If I need to use tmp slices in a function and the function will be called many times, their max capacity will not exceed 10. But the length of them are varied. Just for example, maybe 80% of them only have size of 1. 10% of them have size 3 and 10% of them have size 10.
I can think of an example function like the following:
func getDataFromDb(s []string) []string {
tmpSlice := make([]string, 0, 10)
for _, v := range s {
if check(v) {
tmpSlice = append(tmpSlice, v)
}
}
......
return searchDb(tmpSlice)
}
So should I do var tmpSlice []string
, tmpSlice := make([]string, 0, 0)
, tmpSlice := make([]string, 0, 5)
, or tmpSlice := make([]string, 0, 10)
? or any other suggestions?
I would do
var tmpSlice []string
This would give you an empty string slice and you can append as needed.

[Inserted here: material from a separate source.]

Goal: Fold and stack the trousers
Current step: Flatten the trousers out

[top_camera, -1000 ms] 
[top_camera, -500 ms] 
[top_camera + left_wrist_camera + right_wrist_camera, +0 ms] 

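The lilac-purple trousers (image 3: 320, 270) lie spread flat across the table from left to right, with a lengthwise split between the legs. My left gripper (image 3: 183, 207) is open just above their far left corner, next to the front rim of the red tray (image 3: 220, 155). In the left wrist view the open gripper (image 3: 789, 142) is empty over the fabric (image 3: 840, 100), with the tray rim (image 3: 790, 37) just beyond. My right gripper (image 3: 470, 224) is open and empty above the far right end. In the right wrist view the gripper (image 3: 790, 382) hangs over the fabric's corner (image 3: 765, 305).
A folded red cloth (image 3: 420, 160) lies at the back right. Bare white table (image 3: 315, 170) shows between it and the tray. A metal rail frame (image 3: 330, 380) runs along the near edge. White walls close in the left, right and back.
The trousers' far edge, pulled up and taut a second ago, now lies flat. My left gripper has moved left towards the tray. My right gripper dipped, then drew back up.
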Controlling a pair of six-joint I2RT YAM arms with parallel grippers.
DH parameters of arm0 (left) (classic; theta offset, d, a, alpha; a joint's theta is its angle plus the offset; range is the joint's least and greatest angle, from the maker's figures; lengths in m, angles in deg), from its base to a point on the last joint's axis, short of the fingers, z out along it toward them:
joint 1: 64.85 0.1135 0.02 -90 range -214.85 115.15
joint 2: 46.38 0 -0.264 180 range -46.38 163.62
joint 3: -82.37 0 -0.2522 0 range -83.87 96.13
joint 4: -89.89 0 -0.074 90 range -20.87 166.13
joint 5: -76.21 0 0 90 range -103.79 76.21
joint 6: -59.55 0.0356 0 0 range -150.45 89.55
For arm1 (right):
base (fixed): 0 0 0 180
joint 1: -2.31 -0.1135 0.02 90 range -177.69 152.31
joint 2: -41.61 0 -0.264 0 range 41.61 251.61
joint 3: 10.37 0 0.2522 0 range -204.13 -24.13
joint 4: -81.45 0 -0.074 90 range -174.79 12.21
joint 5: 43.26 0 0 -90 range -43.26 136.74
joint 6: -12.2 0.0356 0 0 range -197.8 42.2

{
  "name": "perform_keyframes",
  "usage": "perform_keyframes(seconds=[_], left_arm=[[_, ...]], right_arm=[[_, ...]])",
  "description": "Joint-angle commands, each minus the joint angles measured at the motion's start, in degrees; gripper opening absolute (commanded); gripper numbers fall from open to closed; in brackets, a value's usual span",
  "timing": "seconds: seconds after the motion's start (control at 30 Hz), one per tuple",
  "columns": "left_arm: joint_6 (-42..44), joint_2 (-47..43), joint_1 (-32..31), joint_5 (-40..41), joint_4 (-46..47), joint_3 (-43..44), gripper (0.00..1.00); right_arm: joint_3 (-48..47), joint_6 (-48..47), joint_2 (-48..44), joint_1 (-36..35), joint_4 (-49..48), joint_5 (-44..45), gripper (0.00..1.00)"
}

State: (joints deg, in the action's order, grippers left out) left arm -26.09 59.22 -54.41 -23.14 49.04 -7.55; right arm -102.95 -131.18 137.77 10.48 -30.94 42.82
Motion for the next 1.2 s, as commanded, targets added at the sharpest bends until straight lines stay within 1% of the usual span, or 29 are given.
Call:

Unless the slice range gets big and you know the dimension beforehand, otherwise I wouldn't pre-allocate memory for it
Fastest would be if code doesn't allocate on the heap.
Create variables that allocate on the stack and do no escape (pass variables by value, otherwise they will escape).
Escaping you can check by adding -gcflags "-m -l"
on building.
Here is an example that shows if we substitute slice
with array and pass it by value, it results in fast code without allocation (on the heap).
package main
import "testing"
func BenchmarkAllocation(b *testing.B) {
b.Run("Slice", func(b2 *testing.B) {
for i := 0; i < b2.N; i++ {
_ = getDataFromDbSlice([]string{"one", "two"})
}
})
b.Run("Array", func(b2 *testing.B) {
for i := 0; i < b2.N; i++ {
_ = getDataFromDbArray([]string{"one", "two"})
}
})
}
type DbQuery [10]string
type DbQueryResult [10]string
func getDataFromDbArray(s []string) DbQueryResult {
q := DbQuery{}
return processQueryArray(q)
}
func processQueryArray(q DbQuery) DbQueryResult {
return (DbQueryResult)(q)
}
func getDataFromDbSlice(s []string) []string {
tmpArray := make([]string, 0, 10)
return processQuerySlice(tmpArray)
}
func processQuerySlice(q []string) []string {
return q
}
Running benchmark with benchmem
gives this results:
BenchmarkAllocation/Slice-6 30000000 51.8 ns/op 160 B/op 1 allocs/op
BenchmarkAllocation/Array-6 100000000 15.7 ns/op 0 B/op 0 allocs/op
This answer assumes that searchDB
does not retain a reference to the slice passed to it. It seems unlikely that the function retains a reference given the variable and function names.
These options have the same memory and performance characteristics:
var tmpSlice []string
tmpSlice := []string{}
tmpSlice := make([]string, 0)
tmpSlice := make([]string, 0, 0)
None of them allocate memory until the first append operation. If these are your only options, then pick one of the first two because they are easier to read.
This option will have the best performance:
tmpSlice := make([]string, 0, 10)
This ensures that the backing array for the slice is allocated once. There will be no reallocations of the backing array as values are appended.
If searchDB
's argument does not escape, then the one allocation for the backing array will be made on the stack. This is the best possible performance. You can find out if the argument escapes by building with the -gcflags "-m -l"
option.
Given that getDataFromDb
invokes a database operation, any performance difference between the options will be in the noise. It's more important is to write clear and simple code than to optimize this.
I would probably go with the var tmpSlice []string
over tmpSlice := make([]string, 0, 10)
because there's no need to understand where the value 10 came from with the former.